EXERCISE BRIEF: The data below should be retyped exactly, with the pictures left out.

##### THE DATA

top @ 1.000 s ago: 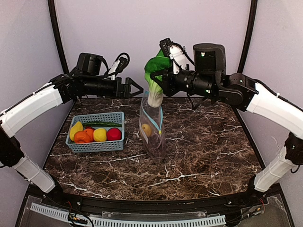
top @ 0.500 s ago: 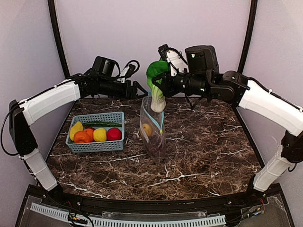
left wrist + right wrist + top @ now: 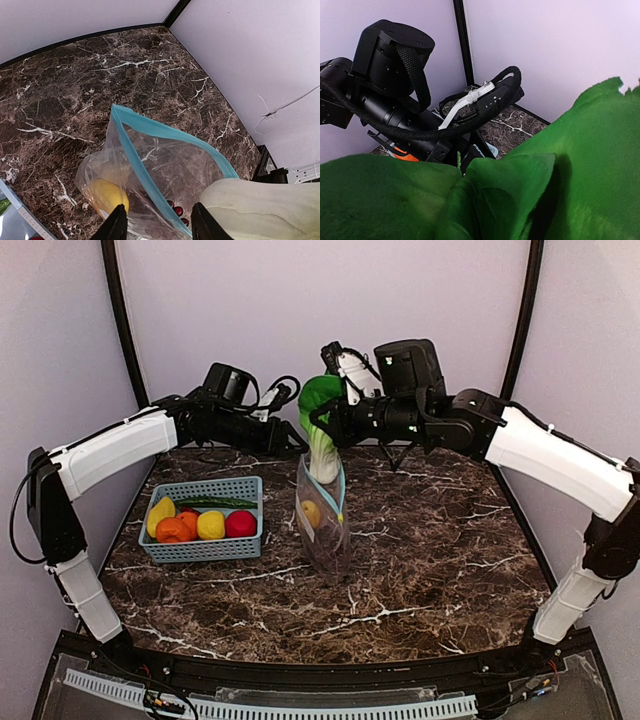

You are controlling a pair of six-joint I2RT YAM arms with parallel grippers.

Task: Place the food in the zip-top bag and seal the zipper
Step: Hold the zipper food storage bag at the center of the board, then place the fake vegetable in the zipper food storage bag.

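Observation:
The clear zip-top bag (image 3: pixel 326 530) stands upright mid-table, mouth open, its teal zipper (image 3: pixel 165 132) spread wide. A yellow piece (image 3: pixel 107 195) and purple grapes (image 3: pixel 177 210) lie inside. My right gripper (image 3: pixel 332 418) is shut on the green leaves of the cabbage (image 3: pixel 322 435) and holds it stem down, the white stem (image 3: pixel 260 205) at the bag's mouth. The leaves (image 3: pixel 520 200) fill the right wrist view and hide the fingers. My left gripper (image 3: pixel 159 225) is open at the bag's left rim (image 3: pixel 296 443), with the near zipper edge running between its fingers.
A teal lattice basket (image 3: pixel 200 546) sits left of the bag with yellow, orange and red pieces and a green cucumber (image 3: pixel 215 503). The left arm (image 3: pixel 395 100) is close in front of the right gripper. Purple walls and black posts enclose the marble table (image 3: pixel 450 540).
My left gripper has moved right, up to the bag's mouth. My right gripper has shifted a little left with the cabbage over the bag.

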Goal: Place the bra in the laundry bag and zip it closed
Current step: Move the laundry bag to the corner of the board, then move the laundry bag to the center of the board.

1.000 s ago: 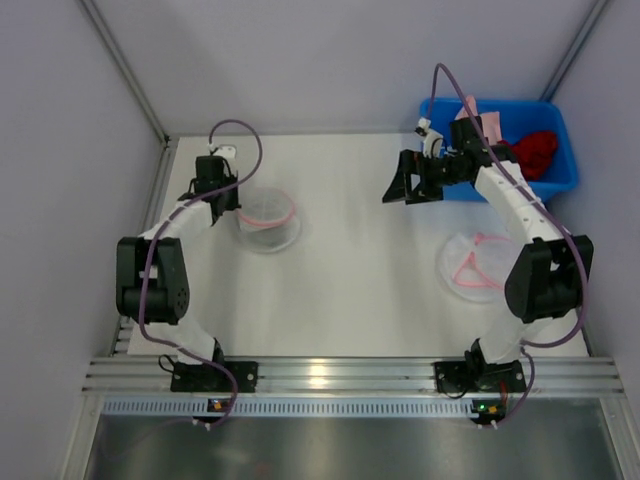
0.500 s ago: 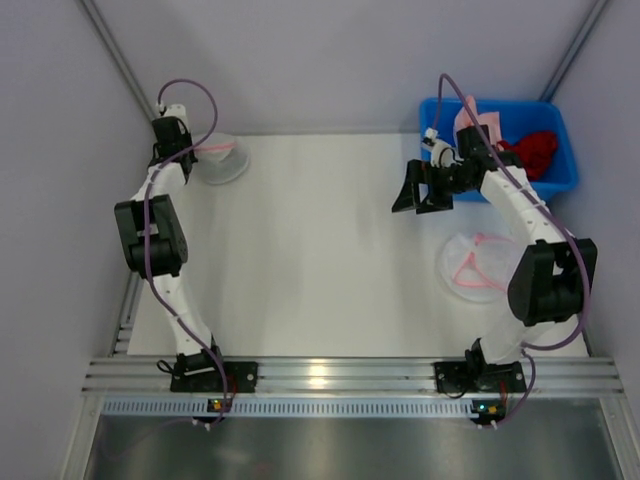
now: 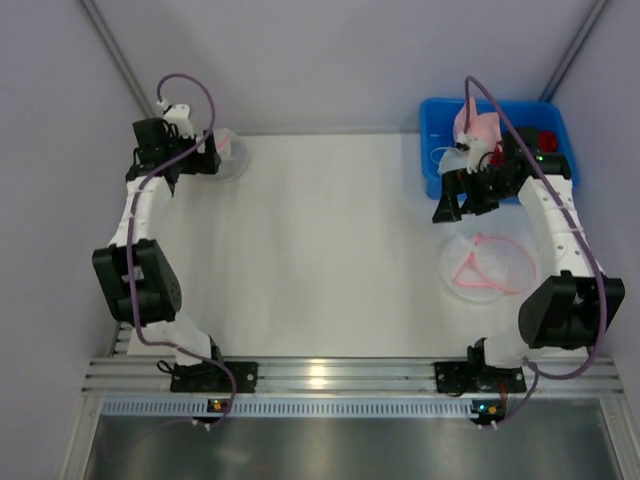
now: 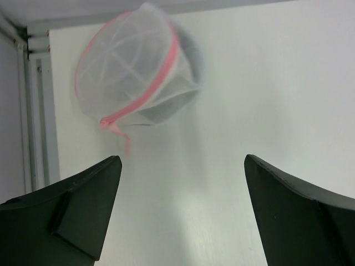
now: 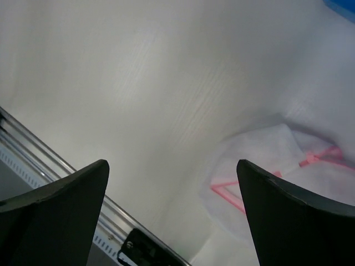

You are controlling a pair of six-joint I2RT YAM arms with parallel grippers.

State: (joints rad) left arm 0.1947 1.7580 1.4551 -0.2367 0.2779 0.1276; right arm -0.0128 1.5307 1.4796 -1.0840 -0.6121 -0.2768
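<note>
Mesh and pink-zipped, the domed laundry bag (image 4: 133, 66) sat at the table's (image 3: 340, 240) 10 o'clock corner, apart from the left gripper (image 4: 183, 158), which stood spread and bare. The right gripper (image 5: 172, 163), likewise spread and holding nothing, hung by the blue bin (image 3: 435, 110) at 1 o'clock. Fetching a bra there probably meant dropping from above, clear of the bin wall, and pinching the pink garment (image 3: 478, 128) alone, not the red garment (image 3: 550, 135) beside it. A flat bag (image 3: 490, 265) lay at 4 o'clock.

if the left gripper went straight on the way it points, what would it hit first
Most likely the mesh laundry bag, just ahead of the open left gripper and slightly left of its centre line. Depth is unclear: it might reach the table first.
</note>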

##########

YOUR RESPONSE:
top @ 1.000 s ago: 
top @ 0.500 s ago: 
left wrist + right wrist + top @ now: 

You are controlling a pair of six-joint I2RT YAM arms with parallel grippers.

Task: Place the food in the zip-top bag and seal the zipper
Step: Hold the zipper food storage bag at the center of the board, then place the fake vegetable in the zipper food storage bag.

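Observation:
The clear zip-top bag (image 3: pixel 326 530) stands upright mid-table, mouth open, its teal zipper (image 3: pixel 165 132) spread wide. A yellow piece (image 3: pixel 107 195) and purple grapes (image 3: pixel 177 210) lie inside. My right gripper (image 3: pixel 332 418) is shut on the green leaves of the cabbage (image 3: pixel 322 435) and holds it stem down, the white stem (image 3: pixel 260 205) at the bag's mouth. The leaves (image 3: pixel 520 200) fill the right wrist view and hide the fingers. My left gripper (image 3: pixel 159 225) is open at the bag's left rim (image 3: pixel 296 443), with the near zipper edge running between its fingers.
A teal lattice basket (image 3: pixel 200 546) sits left of the bag with yellow, orange and red pieces and a green cucumber (image 3: pixel 215 503). The left arm (image 3: pixel 395 100) is close in front of the right gripper. Purple walls and black posts enclose the marble table (image 3: pixel 450 540).
My left gripper has moved right, up to the bag's mouth. My right gripper has shifted a little left with the cabbage over the bag.
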
Goal: Place the bra in the laundry bag and zip it closed
Current step: Move the laundry bag to the corner of the board, then move the laundry bag to the center of the board.

1.000 s ago: 
0.500 s ago: 
now: 
now: 
now: 

You are controlling a pair of six-joint I2RT YAM arms with parallel grippers.

State: (joints rad) left arm 0.1947 1.7580 1.4551 -0.2367 0.2779 0.1276; right arm -0.0128 1.5307 1.4796 -1.0840 -0.6121 -0.2768
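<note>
Mesh and pink-zipped, the domed laundry bag (image 4: 133, 66) sat at the table's (image 3: 340, 240) 10 o'clock corner, apart from the left gripper (image 4: 183, 158), which stood spread and bare. The right gripper (image 5: 172, 163), likewise spread and holding nothing, hung by the blue bin (image 3: 435, 110) at 1 o'clock. Fetching a bra there probably meant dropping from above, clear of the bin wall, and pinching the pink garment (image 3: 478, 128) alone, not the red garment (image 3: 550, 135) beside it. A flat bag (image 3: 490, 265) lay at 4 o'clock.

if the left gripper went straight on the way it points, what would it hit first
Most likely the mesh laundry bag, just ahead of the open left gripper and slightly left of its centre line. Depth is unclear: it might reach the table first.
</note>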

No further output is required.